International Linked Open Data in Libraries Archives and Museums Summit
June 2-3, 2011 San Francisco, CA, USA
Other useful related resources:
- LOD-LAM Google Group
- Notes from the Moving Out of the Metadata Ghetto discussion
- Notes from Scaling Provenance discussion
- Bibliographic Ontology (Bibo)
- CiTO, the Citation Typing Ontology
- W3C Library Linked Data Incubator Group Draft Report
The summit was envisioned as a working meeting with interested stakeholders from the Libraries Archives and Museums (LAM) community. The goal? “Catalyze practical, actionable approaches to publishing Linked Open Data” (LOD). We were tasked to:
- Identify the tools and techniques for publishing and working with Linked Open Data.

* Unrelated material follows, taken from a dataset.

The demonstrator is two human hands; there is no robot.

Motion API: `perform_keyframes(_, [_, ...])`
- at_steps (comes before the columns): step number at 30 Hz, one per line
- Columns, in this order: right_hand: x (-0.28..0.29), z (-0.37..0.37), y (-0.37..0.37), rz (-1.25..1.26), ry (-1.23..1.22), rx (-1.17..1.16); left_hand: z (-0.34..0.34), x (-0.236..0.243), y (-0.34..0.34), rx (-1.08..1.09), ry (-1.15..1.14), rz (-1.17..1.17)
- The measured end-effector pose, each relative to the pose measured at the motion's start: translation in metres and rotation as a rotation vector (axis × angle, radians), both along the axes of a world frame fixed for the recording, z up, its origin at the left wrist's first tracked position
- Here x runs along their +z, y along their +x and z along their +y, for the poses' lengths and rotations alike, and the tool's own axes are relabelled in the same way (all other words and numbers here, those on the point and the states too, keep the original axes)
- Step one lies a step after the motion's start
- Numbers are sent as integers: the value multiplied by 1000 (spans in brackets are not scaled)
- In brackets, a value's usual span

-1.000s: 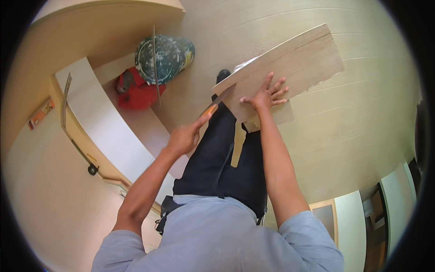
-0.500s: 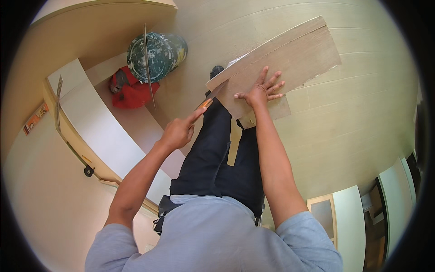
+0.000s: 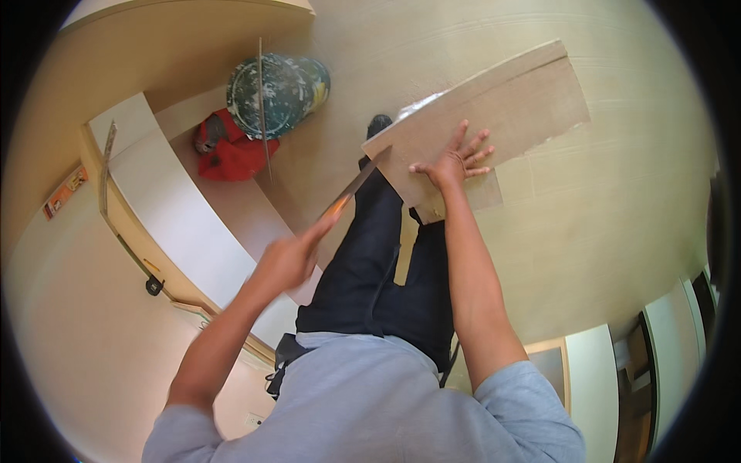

- Draft precedents and policy for licensing and copyright considerations regarding the publishing of library, archive, and museum metadata.
- Publish definitions and promote use cases that will give LAM staff the tools they need to advocate for Linked Open Data in their institutions.
The event was successful to a degree. It’s my opinion that we were successful in articulating use cases and barriers to LOD implementation but less successful with moving the discussion forward to action items. That’s ok. Discussions will continue via the LOD-LAM Google group and that action items will be articulated soon. The meeting was run as an “un-conference” using the Open Space Technology meeting format. Participants begin by brainstorming the types of sessions they want to facillitate and/or attend. Those suggestions are posted to an open schedule board. Once the schedule fills up, then the discussions commence. As with regular conferences there are multiple interesting sessions in the same time slots, so choosing was difficult. Fortunately, each session will get written up and shared with the attendees. Also, organizers Jon Voss and Kris Carpenter Negulescu will be creating a summary with action items for follow-through. The first day of the summit was to discuss issues and second day was to follow-up with action items and next steps and/or hands-on sessions for starting to do actual work. Session ideas on the first day included: creating use cases for end-users using LOD, use cases in Natural History, adding annotations to LOD, rights and licensing of making data LOD, LOD citations, educating LAM community on LOD.
There were three session slots available for discussion on the first day. We used the final session to do “dork shorts” — two minute briefings on projects currently in-process.
The first session I attended was on educating LAM on LOD. I’m very interested in training metadata librarians on how to provide LOD. It was run by David Weinberger (yes, that David Weinberger) from the Harvard Library Innovation Lab. People ended up discussing the history of LD, and how to define namespaces. I am familiar with this already so didn’t feel the need to stay since they didn’t seem to be getting around to articulating needs for LAM training. If they got to it, I’d grab the info from the notes.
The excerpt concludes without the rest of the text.